Divakar, for my knowledge, how does the generalised slicing work?
Yes, it makes sense. The confusing bit was the slicing in the ogrid, but after playing around with the slices, it seems so obvious.
@cᴏʟᴅsᴘᴇᴇᴅ Yeah, I learnt that trick recently, through this post.
5

For large arrays, AFAIK, senderle's cartesian_product is the fastest way1 to generate cartesian products using NumPy :

In [372]: A = np.random.random((100,100,100))

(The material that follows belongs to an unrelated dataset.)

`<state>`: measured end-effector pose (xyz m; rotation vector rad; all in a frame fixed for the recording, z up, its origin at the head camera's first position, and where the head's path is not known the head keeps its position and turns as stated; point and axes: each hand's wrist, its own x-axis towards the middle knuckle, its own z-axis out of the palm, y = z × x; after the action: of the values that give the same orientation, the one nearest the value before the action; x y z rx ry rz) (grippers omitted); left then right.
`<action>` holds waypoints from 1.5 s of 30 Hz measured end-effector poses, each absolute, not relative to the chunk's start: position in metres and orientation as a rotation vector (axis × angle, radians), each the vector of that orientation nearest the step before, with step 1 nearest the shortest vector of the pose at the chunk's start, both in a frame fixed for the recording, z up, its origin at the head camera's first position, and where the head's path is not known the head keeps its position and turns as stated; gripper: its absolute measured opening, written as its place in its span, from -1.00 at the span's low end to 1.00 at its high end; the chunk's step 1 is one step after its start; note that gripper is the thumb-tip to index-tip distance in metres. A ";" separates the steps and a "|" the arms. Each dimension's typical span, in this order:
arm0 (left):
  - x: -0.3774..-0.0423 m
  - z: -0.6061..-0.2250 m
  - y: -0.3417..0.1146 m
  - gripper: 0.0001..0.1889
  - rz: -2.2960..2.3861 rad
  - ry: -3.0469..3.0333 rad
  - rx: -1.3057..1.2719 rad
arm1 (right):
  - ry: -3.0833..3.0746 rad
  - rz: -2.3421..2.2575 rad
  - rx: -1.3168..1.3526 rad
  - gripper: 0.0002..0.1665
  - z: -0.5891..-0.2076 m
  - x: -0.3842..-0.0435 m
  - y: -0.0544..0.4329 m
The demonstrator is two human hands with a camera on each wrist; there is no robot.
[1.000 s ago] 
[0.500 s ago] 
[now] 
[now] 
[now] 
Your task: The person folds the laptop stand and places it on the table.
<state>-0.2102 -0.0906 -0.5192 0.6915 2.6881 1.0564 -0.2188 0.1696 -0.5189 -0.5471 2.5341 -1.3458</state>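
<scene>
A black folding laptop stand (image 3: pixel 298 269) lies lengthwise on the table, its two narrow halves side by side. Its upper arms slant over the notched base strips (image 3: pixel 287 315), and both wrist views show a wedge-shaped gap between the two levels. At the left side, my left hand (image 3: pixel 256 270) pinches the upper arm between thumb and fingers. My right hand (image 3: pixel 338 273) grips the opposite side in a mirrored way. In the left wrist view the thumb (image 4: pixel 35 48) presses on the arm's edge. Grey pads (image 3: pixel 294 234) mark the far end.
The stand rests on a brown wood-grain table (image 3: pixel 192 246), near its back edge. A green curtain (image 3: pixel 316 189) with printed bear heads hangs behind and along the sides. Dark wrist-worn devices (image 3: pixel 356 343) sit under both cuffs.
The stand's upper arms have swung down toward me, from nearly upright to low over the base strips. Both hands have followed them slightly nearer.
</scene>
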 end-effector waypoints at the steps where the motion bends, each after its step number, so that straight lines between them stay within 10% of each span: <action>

In [373]: %timeit indices_merged_arr_generic_using_cp(A)
100 loops, best of 3: 16.8 ms per loop

In [374]: %timeit indices_merged_arr_generic(A)
10 loops, best of 3: 28.9 ms per loop

Here is the setup I used to benchmark. Below, indices_merged_arr_generic_using_cp is a modification of senderle's cartesian_product to include the flattened array beside with the cartesian product:

import numpy as np
import functools

def indices_merged_arr_generic_using_cp(arr):
    """
    Based on cartesian_product
    http://stackoverflow.com/a/11146645/190597 (senderle)
    """
    shape = arr.shape
    arrays = [np.arange(s, dtype='int') for s in shape]
    broadcastable = np.ix_(*arrays)
    broadcasted = np.broadcast_arrays(*broadcastable)
    rows, cols = functools.reduce(np.multiply, broadcasted[0].shape), len(broadcasted)+1
    out = np.empty(rows * cols, dtype=arr.dtype)
    start, end = 0, rows
    for a in broadcasted:
        out[start:end] = a.reshape(-1)
        start, end = end, end + rows
    out[start:] = arr.flatten()
    return out.reshape(cols, rows).T

def indices_merged_arr_generic(arr):
    """
    https://stackoverflow.com/a/46135084/190597 (Divakar)
    """
    n = arr.ndim
    grid = np.ogrid[tuple(map(slice, arr.shape))]
    out = np.empty(arr.shape + (n+1,), dtype=arr.dtype)
    for i in range(n):
        out[...,i] = grid[i]
    out[...,-1] = arr
    out.shape = (-1,n+1)
    return out

1Note that above I actually used senderle's cartesian_product_transpose. For me, this is the fastest version. For others, including senderle, cartesian_product is faster.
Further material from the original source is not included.